Esperienze e correttivi
In poco tempo le visualizzazioni dei filmati hanno preso corpo, così come le richieste di amicizia su facebook, sia sulla pagina del monastero che su quella personale di suor Anastasia. Non tutte però provenivano da fedeli. «I social si sono rivelati uno spazio ambiguo – racconta –; se per la maggior parte delle persone i contatti erano dettati da motivi di interesse, vicinanza e apprezzamento, sono arrivate anche critiche e qualche incontro spiacevole. All’inizio siamo state tacciate di troppa modernità. Non dalla Chiesa né dalla Curia, che anzi promuovono nei dovuti modi l’utilizzo della tecnologia, ma da qualche cattolico integralista che faticava a vederci per questo come suore di clausura. Senza pensare però che anche in precedenza uscivamo dalle mura del monastero per quelle che sono le esigenze quotidiane di ognuna di noi. E senza soffermarsi sul fatto che la clausura non è il senso della nostra vita ma uno strumento che ci caratterizza. Noi siamo monache che vivono nella preghiera, che è per essenza apertura e condivisione. Ancora – prosegue –, la nostra particolare apertura verso il mondo ortodosso, piuttosto naturale in una città, Ravenna, da millenni ponte tra Oriente e Occidente, ha innescato una divisione tra chi riteneva corretto questo approccio e quanti invece avevano visioni più integraliste. Il web rischiava così di trasformarsi in un giudizio su di noi. Per questo abbiamo cercato di ripensare alle modalità di apertura all’esterno, attraverso una riflessione che ha coinvolto tutta la nostra comunità (attualmente composta da 11 monache). Considerando che la realizzazione dei video comportava l’ingresso di un operatore esterno negli spazi della clausura, ne abbiamo parlato per poter eventualmente scegliere questa linea in modo condiviso.
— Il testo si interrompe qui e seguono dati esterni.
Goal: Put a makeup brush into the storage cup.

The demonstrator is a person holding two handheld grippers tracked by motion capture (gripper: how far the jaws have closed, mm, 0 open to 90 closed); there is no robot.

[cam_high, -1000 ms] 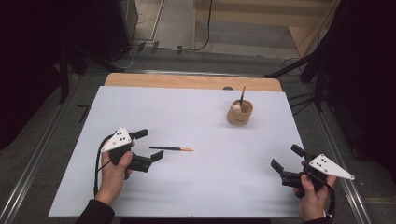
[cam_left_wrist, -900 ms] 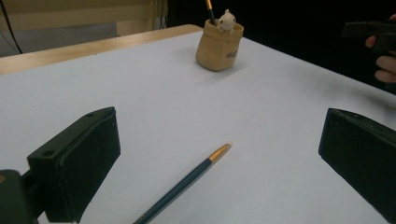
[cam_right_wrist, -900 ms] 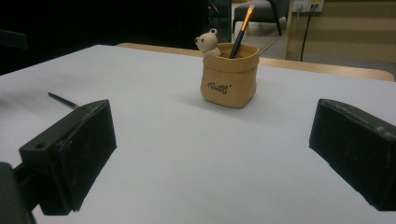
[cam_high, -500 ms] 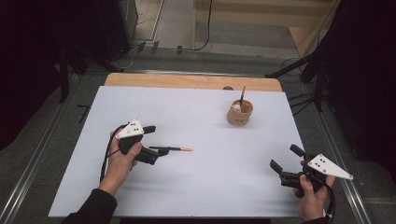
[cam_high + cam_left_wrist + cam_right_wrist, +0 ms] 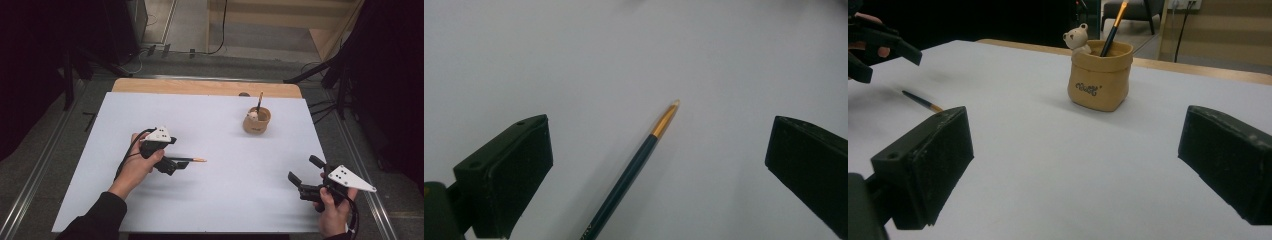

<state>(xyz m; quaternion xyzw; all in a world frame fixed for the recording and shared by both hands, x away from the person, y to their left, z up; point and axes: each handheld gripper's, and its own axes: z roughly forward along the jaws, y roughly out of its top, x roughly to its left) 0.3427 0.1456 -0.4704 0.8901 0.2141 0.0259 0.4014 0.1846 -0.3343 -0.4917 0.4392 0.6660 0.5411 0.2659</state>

Così è stato e siamo arrivate ad accogliere questa forma di contatto, a sentirla nostra. E’ stata una crescita – spiega la religiosa –. In questo modo è nato il film sulla storia della nostra comunità e sono nati i video sulla vita delle sorelle scomparse al posto della classica lettera inviata tra i monasteri e quelli che raccontano le nostre storie vocazionali».

Lo scopo
Uno strumento diventato ordinario tanto che sono una cinquantina i video postati sul canale youtube, tra l’altro molto condivisi, con momenti di preghiera, studio, formazione, pellegrinaggi «perché riteniamo ci sia uno spazio della vita monastica che può essere condiviso con i laici». E dopo il debutto su facebook, ritenuto però uno spazio «troppo ampio e non personalizzato», nel 2018 le monache hanno creato un gruppo whatsapp denominato “preghiera monastica”, «una bacheca aperta in cui promuovere eventi particolari della nostra comunità e con cui abbiamo invitato le persone a partecipare alla nostra preghiera. La prima esperienza – racconta suor Anastasia – ha visto molta partecipazione e numerosi commenti, tanto da rendere necessario creare un nuovo gruppo senza dare la possibilità agli utenti la possibilità di rispondere ai messaggi. Quanti contatti compongono il gruppo? Un centinaio, il più persone che conosciamo direttamente e che sappiamo essere interessate alla nostra vita di comunità. Whatsapp ci è parso uno strumento più adatto per comunicare col mondo e condividere e vivere insieme l’autenticità della preghiera e la bellezza che ci circonda. Essere social non ha portato vantaggi vocazionali ma umani. Abbiamo avuto numerosi riscontri che ci hanno fatto molto piacere come quello della signora di Trento che è venuta appositamente a conoscerci dopo aver visto il video sulla preghiera notturna, che le era stato di conforto in un momento difficile».